= Your goal =
Using the data below, gather each line that includes the word "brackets".

= Data to process =
-- Opening Marker --
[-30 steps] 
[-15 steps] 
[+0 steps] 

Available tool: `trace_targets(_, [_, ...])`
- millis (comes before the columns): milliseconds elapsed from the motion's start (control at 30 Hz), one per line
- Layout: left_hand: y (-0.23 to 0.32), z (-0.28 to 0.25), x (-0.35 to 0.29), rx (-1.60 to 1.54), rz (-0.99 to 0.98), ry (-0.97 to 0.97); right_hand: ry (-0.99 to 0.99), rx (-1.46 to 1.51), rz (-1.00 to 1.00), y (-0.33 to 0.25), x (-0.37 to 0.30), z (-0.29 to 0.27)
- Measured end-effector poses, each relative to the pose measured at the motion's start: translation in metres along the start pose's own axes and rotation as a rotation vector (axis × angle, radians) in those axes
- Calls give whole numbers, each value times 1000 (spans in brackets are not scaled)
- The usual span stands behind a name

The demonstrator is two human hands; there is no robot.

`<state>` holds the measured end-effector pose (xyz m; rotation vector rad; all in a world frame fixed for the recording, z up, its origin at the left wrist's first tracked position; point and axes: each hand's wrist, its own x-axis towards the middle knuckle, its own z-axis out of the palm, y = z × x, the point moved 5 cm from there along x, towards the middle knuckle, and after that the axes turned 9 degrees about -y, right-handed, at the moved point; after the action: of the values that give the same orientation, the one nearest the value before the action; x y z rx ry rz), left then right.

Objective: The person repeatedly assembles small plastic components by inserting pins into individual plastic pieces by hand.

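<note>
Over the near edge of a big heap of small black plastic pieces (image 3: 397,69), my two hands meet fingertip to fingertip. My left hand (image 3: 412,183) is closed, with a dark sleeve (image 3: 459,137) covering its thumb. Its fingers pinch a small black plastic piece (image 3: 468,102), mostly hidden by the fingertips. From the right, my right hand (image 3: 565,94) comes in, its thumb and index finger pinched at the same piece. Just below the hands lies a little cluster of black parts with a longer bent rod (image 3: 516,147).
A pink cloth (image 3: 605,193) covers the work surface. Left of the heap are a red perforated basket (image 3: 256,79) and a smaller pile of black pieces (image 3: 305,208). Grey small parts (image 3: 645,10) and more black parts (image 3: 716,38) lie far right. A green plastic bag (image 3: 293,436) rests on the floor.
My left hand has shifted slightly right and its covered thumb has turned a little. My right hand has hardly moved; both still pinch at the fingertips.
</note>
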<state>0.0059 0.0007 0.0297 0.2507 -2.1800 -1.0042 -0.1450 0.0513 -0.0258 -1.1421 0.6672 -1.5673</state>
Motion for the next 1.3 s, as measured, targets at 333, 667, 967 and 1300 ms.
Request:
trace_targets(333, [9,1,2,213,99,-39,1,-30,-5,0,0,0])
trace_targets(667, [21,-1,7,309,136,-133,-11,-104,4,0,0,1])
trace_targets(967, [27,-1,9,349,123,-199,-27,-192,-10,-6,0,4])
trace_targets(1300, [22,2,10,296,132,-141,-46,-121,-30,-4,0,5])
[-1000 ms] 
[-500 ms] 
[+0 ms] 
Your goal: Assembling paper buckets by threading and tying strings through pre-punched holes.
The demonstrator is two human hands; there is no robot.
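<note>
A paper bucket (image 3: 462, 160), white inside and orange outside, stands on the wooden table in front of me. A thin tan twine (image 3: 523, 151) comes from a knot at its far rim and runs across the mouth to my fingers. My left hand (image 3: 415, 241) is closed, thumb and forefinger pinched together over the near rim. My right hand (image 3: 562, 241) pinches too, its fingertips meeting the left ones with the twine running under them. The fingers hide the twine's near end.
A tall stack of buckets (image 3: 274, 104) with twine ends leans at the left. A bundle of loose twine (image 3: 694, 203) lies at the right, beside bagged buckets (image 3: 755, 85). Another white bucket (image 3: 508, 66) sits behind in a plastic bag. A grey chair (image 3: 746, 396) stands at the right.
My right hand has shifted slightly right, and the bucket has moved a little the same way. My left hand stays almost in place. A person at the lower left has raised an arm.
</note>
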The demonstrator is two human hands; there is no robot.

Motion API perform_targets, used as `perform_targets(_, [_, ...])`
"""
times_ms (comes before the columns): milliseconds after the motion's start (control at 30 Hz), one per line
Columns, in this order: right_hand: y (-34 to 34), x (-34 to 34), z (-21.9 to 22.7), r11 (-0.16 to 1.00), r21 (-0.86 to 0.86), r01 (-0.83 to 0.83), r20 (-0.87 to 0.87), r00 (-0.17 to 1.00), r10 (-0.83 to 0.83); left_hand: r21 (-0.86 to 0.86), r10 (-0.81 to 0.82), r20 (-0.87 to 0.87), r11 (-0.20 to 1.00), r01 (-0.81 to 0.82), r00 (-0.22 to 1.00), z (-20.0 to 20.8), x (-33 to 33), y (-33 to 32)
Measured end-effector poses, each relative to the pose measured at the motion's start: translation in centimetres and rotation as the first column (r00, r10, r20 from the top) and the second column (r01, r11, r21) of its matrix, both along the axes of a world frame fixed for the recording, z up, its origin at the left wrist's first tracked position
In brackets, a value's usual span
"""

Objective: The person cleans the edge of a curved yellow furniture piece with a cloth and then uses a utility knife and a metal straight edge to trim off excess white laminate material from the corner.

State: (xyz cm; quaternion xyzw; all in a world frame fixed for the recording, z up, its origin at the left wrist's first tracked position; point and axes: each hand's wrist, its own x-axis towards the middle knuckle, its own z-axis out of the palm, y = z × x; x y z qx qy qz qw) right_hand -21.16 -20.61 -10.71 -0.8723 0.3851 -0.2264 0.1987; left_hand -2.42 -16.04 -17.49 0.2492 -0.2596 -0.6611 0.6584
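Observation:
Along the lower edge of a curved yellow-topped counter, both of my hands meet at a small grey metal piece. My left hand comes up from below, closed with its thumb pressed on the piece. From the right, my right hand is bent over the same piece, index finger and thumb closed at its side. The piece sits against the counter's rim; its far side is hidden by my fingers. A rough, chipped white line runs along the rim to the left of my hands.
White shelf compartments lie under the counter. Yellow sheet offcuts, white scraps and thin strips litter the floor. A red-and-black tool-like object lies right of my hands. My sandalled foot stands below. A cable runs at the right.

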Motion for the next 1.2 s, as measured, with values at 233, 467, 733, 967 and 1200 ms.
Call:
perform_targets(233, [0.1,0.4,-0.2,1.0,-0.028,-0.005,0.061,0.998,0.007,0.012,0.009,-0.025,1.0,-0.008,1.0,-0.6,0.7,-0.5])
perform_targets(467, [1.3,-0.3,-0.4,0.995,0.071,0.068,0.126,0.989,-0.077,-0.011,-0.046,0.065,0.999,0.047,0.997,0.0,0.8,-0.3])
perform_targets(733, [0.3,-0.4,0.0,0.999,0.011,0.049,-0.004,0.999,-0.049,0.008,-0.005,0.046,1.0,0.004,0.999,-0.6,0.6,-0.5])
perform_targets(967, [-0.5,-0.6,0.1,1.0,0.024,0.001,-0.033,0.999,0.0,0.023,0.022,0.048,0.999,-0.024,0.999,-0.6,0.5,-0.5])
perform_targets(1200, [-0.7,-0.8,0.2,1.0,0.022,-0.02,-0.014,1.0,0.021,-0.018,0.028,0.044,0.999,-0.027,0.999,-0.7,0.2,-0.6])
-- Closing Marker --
= Answer section =
- Calls give whole numbers, each value times 1000 (spans in brackets are not scaled)
In brackets, a value's usual span

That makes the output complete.